* Brief
Please look for the string "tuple" below and report every line in which it occurs.

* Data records
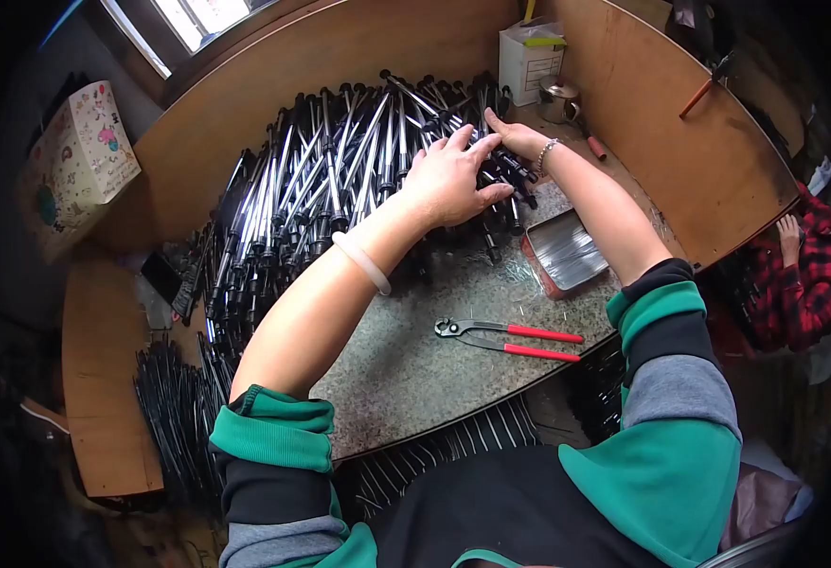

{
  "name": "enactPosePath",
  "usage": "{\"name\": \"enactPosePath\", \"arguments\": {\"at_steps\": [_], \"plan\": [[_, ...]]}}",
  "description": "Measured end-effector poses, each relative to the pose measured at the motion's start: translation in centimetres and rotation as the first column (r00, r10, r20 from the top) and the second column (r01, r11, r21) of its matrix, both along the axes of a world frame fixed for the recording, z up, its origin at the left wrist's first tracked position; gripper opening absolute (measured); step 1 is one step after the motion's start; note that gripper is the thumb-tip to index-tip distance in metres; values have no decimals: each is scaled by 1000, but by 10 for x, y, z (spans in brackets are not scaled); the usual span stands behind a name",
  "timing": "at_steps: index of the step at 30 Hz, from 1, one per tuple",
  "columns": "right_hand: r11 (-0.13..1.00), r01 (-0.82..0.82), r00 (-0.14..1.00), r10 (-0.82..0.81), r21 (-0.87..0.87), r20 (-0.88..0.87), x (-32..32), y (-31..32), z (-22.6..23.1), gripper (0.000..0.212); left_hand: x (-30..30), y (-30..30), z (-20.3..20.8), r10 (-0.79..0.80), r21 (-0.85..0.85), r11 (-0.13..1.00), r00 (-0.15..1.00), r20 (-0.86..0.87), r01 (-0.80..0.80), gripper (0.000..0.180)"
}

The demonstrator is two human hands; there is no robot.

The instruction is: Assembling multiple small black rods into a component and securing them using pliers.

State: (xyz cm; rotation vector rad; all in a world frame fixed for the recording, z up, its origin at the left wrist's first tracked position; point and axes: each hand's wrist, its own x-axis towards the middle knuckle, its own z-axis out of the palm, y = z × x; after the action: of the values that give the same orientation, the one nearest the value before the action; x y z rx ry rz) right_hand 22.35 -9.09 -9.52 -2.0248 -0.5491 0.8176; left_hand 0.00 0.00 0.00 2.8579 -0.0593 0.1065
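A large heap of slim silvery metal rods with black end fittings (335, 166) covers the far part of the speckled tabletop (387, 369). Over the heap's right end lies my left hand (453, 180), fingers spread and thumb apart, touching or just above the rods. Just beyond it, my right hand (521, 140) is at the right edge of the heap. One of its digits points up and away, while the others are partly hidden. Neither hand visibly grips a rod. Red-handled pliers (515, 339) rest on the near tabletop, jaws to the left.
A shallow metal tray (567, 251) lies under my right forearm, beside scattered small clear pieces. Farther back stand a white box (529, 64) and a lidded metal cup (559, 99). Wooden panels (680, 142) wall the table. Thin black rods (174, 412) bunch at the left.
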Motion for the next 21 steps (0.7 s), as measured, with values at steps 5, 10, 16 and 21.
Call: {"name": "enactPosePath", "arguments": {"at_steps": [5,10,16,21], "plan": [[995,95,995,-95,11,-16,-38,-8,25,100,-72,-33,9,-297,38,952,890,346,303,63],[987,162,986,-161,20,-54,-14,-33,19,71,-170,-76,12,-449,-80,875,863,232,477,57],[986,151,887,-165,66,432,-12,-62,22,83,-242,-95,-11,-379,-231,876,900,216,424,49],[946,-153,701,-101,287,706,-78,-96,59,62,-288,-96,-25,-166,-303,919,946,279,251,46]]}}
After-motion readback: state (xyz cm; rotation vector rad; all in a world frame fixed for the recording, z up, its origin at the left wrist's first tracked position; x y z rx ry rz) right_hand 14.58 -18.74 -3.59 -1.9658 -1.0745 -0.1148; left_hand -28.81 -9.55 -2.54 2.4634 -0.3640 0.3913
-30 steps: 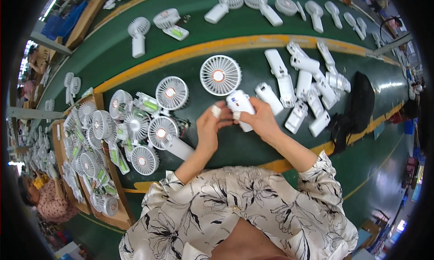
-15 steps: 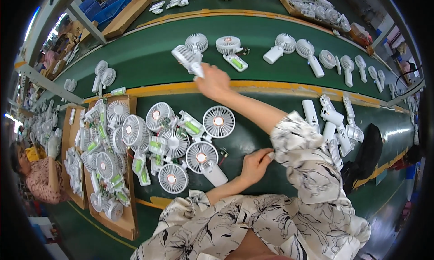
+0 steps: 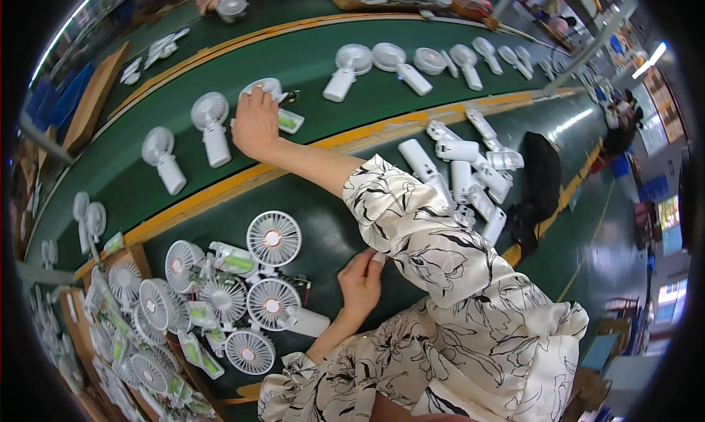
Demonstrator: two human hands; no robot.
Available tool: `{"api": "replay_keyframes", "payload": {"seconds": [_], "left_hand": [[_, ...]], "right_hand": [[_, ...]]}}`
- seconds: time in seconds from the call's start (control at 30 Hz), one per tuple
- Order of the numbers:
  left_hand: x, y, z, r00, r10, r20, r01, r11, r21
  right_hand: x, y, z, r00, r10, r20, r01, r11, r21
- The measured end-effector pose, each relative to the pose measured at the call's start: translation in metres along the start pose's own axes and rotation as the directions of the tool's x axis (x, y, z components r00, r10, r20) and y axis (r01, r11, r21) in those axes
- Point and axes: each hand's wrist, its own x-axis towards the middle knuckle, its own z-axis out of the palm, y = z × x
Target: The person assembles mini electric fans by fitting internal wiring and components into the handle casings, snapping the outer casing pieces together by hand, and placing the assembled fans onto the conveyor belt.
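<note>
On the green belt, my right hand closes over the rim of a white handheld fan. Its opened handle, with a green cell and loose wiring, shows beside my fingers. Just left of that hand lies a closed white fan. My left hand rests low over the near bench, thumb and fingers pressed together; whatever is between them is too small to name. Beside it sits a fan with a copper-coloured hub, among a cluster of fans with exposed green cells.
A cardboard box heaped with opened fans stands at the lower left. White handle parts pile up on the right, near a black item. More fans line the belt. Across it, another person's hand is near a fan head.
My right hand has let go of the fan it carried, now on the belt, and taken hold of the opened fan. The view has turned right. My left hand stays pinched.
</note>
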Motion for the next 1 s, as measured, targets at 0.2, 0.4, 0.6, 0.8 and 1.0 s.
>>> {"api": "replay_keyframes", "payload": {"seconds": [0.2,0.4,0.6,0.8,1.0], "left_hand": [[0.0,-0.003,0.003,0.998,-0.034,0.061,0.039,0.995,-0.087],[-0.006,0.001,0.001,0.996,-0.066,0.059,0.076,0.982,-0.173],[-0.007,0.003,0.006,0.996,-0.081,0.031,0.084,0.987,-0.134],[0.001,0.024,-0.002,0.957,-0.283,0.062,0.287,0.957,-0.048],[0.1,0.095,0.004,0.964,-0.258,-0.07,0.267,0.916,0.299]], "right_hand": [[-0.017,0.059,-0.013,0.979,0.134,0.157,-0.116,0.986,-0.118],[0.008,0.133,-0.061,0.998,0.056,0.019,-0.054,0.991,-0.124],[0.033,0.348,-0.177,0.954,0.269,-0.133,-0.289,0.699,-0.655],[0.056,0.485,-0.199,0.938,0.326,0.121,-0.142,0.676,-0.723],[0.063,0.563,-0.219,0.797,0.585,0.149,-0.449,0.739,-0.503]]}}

* Solution for this exercise
  "timing": "at_steps: index of the step at 30 Hz, from 1, one per tuple",
- seconds: time in seconds from the call's start (control at 30 Hz), one per tuple

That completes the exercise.